На Афинском фестивале нам довелось посмотреть довольно значимую постановку пьесы Чехова, постановку, которую сложно забыть и ещё сложнее когда-либо повторить. Блестящий театральный режиссёр из России Тимофей Кулябин сумел сделать нечто большее, чем просто вывести «Трёх сестёр» за рамки традиционной театральной интерпретации.
Ему удалось очистить пьесу от накопившихся концепций, представив ее заново во всём ее вневременном величии. На фестивале мы увидели Чехова такого чувственного, такого простого и глубокого в своей человечности, каким мы его себе и представляли... Кулябин поставил пьесу на русском жестовом языке, словно спектакль для глухих. <...> Режиссер поясняет, что это была его давняя идея – «очистить» чеховские образы от верхнего, словесного покрова и раскрыть их внутреннее состояние более сложными средствами. Этими средствами становятся тела и звуки, глухая буря чувств, обращённая ко всей сущности собеседника.
Перед нами некий мир «глухих» со своими техниками общения. В этом мире каждый должен лавировать среди окружающих его движений, а выражение лица должно отвечать на выражение лица других. Все вынуждены постоянно жестикулировать, не воспринимая звуки, которые наполняют их дом (окружающие звуки образуют согласно замыслу режиссёра целую партитуру). <…>
И в какой-то момент их недуг передаётся и нам, слышащим. Как «они» в наших глазах, так и «мы» остаёмся глухими к словам, которые могли бы нас изменить, так и мы находимся в постоянном страхе перед миром, понять который не можем. И мы тоже так сильно уязвимы перед ходом времени... В русском формализме Кулябина — поскольку, если хорошо вдуматься, его идея идеально сочетает в себе концепции Станиславского и Мейерхольда, – главный урок заключается не в том, что нас отчуждает, а от того, что нас приближает к миру глухих.
Это само по себе важно, но этого недостаточно. Если бы «Три сестры» отталкивались от изначальной, смелой и перспективной идеи, но остановились бы на этом, то стали бы, самое большее, так называемым сценическим экспериментом. Пьеса была бы облечена в пустую форму, всего лишь завёрнута в красивую упаковку.
Важно другое — важно, что именно Кулябин завернул в упаковку своего спектакля. Прежде всего — это знание чеховского мира, такое глубокое, которого можно ожидать только от русских.

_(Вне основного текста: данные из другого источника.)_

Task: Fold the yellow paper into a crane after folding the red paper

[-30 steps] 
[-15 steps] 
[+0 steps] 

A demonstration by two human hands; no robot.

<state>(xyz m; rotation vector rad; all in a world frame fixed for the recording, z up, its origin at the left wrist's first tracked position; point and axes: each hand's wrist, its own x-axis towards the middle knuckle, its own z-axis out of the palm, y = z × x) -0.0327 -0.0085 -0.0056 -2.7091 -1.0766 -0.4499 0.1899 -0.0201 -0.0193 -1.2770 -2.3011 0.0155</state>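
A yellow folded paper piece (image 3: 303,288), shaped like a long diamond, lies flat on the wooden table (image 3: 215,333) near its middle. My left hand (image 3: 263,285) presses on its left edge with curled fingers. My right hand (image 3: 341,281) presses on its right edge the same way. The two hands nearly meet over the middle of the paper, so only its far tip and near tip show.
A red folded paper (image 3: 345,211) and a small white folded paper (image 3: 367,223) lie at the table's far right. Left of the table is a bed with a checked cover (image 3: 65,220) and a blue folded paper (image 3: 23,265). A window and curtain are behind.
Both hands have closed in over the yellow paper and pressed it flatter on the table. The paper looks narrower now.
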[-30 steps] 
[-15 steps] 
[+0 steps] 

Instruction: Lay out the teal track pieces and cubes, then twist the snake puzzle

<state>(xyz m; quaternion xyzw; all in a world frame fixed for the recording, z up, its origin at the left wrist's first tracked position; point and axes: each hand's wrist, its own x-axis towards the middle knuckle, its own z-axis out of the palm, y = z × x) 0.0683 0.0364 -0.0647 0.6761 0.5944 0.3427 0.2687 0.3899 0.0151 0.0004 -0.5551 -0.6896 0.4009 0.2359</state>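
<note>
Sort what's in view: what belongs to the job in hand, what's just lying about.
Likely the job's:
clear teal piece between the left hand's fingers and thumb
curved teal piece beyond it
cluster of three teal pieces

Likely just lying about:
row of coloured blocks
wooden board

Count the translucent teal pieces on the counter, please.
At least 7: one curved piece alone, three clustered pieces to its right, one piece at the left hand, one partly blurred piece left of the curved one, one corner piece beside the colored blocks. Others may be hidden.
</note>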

Концепция концепцией, но режиссер не взял из текста ни одного звука, фразы или кивка головой, который оставил бы без объяснения и комментария, который не имел бы тесной связи со всеми остальными элементами, не был бы слышен в маленьком мире Прозоровых.
В комнатах дома Прозоровых (декорации Олега Головко), который играет едва ли не главную роль, заключён мир глухих людей, закрытых и замкнутых, состоящих на одну треть из человечности и на две из поэзии. Актёрам в своей игре несравненно удаётся сочетать оба этих качества, находящихся в нераздельной связи. Я с почтением упоминаю Ирину Кривонос (Ольга), Дарью Емельянову (Маша), Линду Ахметзянову (Ирина), Илью Музыко (Андрей) и Валерию Кручинину (Наташа).
Заметим в скобках, что реализм без поэзии — это такой же инвалид, как и герои Кулябина, которые тем не менее каким-то таинственным образом способны услышать поэзию в юле, что катится по столу — в чём-то детском, простом и редком в «стране слышащих».
Это же есть и в третьем действии спектакля, которое протекает в темноте и в дыму от пожара (что же ещё может значить темнота для глухих?), проникнутое чувством страха и опасности. И в конце, когда военный оркестр играет в честь отправления солдат, а три сестры посреди абсолютного молчания и отчаяния должны услышать что-то.
Что они должны услышать? Думаю, что не звуки оркестра. Но внутренний голос, который снова призывает их к жизни, наполняет их силой и омывает их любовью. Пройдя через волны и ветер, сёстры доходят до источника надежды, сталкиваясь на своём пути с несовершенством и бессилием, преодолевая их с юмором, чистотой души и верой в человека. И мы вместе с ними. За погружением в молчание, которое длилось четыре с половиной часа, следует звучание одной забытой мелодии.
Этому звучанию зрители театра на улице Пирея аплодировали стоя. И пускай оно началось с сомнения, со сложности восприятия (было нелегко определить, кто «говорит» на сцене), с чего-то непонятного. Но, пожалуй, как того хотел Чехов, движущей силой этого звучания была любовь.